** TASK REQUIREMENTS **
The whole listing is to be given again without alteration, except that its pictures are dropped.

** RECORDED DATA **
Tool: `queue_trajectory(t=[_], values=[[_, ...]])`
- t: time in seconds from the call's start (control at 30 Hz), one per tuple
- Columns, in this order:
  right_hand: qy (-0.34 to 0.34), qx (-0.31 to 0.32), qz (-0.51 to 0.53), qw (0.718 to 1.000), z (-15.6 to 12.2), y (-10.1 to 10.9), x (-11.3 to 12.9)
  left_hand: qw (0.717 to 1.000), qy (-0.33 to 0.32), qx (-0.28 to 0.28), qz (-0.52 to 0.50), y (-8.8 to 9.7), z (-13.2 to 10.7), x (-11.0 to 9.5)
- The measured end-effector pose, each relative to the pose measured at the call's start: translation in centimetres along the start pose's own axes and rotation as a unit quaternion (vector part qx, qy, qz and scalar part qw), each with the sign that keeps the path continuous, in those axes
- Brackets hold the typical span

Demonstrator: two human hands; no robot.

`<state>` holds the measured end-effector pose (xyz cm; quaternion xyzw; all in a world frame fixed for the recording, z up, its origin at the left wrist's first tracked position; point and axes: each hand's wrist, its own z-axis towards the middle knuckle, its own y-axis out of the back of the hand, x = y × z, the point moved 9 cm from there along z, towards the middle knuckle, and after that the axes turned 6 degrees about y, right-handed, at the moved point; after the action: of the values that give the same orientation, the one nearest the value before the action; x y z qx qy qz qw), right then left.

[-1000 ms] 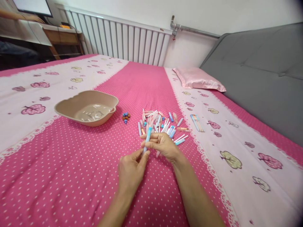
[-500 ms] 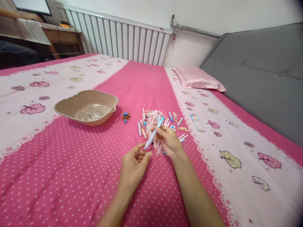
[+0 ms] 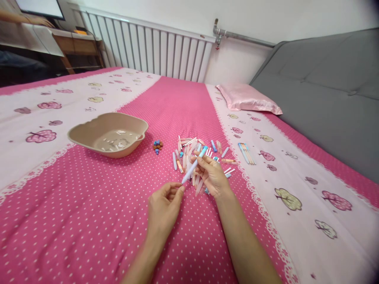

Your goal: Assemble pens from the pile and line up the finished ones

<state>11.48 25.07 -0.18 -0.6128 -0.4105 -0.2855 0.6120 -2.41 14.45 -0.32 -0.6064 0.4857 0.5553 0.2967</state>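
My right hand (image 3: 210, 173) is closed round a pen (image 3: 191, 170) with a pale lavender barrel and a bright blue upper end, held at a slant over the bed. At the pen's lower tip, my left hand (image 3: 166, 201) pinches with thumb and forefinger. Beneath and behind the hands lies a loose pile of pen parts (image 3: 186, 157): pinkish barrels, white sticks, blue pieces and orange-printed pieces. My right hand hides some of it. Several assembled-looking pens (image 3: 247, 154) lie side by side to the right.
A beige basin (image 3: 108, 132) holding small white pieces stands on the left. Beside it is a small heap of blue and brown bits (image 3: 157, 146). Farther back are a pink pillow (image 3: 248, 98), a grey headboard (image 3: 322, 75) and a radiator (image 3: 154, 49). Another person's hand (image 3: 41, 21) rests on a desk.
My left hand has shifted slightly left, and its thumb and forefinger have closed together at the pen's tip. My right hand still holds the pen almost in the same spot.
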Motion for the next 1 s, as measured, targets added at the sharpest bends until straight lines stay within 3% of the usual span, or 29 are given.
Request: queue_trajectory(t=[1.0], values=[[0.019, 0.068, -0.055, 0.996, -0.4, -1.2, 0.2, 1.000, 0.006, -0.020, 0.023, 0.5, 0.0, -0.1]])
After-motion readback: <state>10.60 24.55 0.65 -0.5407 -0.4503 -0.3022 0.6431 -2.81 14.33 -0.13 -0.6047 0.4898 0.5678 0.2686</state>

** SOLUTION TO THE PROBLEM **
Tool: `queue_trajectory(t=[_], values=[[_, ...]])`
- t: time in seconds from the call's start (control at 30 Hz), one per tuple
- Columns, in this order:
  right_hand: qy (-0.34 to 0.34), qx (-0.31 to 0.32), qz (-0.51 to 0.53), qw (0.718 to 1.000), z (-15.6 to 12.2), y (-10.1 to 10.9), x (-11.3 to 12.9)
  left_hand: qw (0.717 to 1.000), qy (-0.33 to 0.32), qx (-0.28 to 0.28), qz (-0.52 to 0.50), y (-8.8 to 9.7), z (-13.2 to 10.7), x (-11.0 to 9.5)
- The measured end-effector pose, each relative to the pose measured at the call's start: translation in centimetres along the start pose's own axes and rotation as a unit quaternion (vector part qx, qy, qz and scalar part qw), each with the sign that keeps the path continuous, in those axes
- Brackets hold the typical span

Demonstrator: two human hands; no robot.

`<state>` holds the measured end-effector pose (xyz cm; quaternion xyzw; all in a world frame fixed for the recording, z up, its origin at the left wrist's first tracked position; point and axes: each hand's wrist, its own z-axis towards the middle knuckle, its own y-axis out of the back of the hand, x = y × z, the point moved 9 cm from there along z, towards the middle knuckle, and after that the axes turned 6 degrees about y, right-handed, at the moved point; after the action: of the values that give the same orientation, the one nearest the value before the action; x y z qx qy qz qw), right then left.

[-1000 ms] 
[-500 ms] 
[+0 ms] 

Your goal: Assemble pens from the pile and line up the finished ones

<state>11.48 25.07 -0.18 -0.6128 -0.4105 -0.2855 0.6120 -2.41 14.45 -0.32 -0.6064 0.4857 0.5553 0.2967</state>
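My right hand (image 3: 210, 173) is closed round a pen (image 3: 191, 170) with a pale lavender barrel and a bright blue upper end, held at a slant over the bed. At the pen's lower tip, my left hand (image 3: 166, 201) pinches with thumb and forefinger. Beneath and behind the hands lies a loose pile of pen parts (image 3: 186, 157): pinkish barrels, white sticks, blue pieces and orange-printed pieces. My right hand hides some of it. Several assembled-looking pens (image 3: 247, 154) lie side by side to the right.
A beige basin (image 3: 108, 132) holding small white pieces stands on the left. Beside it is a small heap of blue and brown bits (image 3: 157, 146). Farther back are a pink pillow (image 3: 248, 98), a grey headboard (image 3: 322, 75) and a radiator (image 3: 154, 49). Another person's hand (image 3: 41, 21) rests on a desk.
My left hand has shifted slightly left, and its thumb and forefinger have closed together at the pen's tip. My right hand still holds the pen almost in the same spot.
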Motion for the next 1 s, as measured, targets added at the sharpest bends until straight lines stay within 3% of the usual span, or 29 are given.
Request: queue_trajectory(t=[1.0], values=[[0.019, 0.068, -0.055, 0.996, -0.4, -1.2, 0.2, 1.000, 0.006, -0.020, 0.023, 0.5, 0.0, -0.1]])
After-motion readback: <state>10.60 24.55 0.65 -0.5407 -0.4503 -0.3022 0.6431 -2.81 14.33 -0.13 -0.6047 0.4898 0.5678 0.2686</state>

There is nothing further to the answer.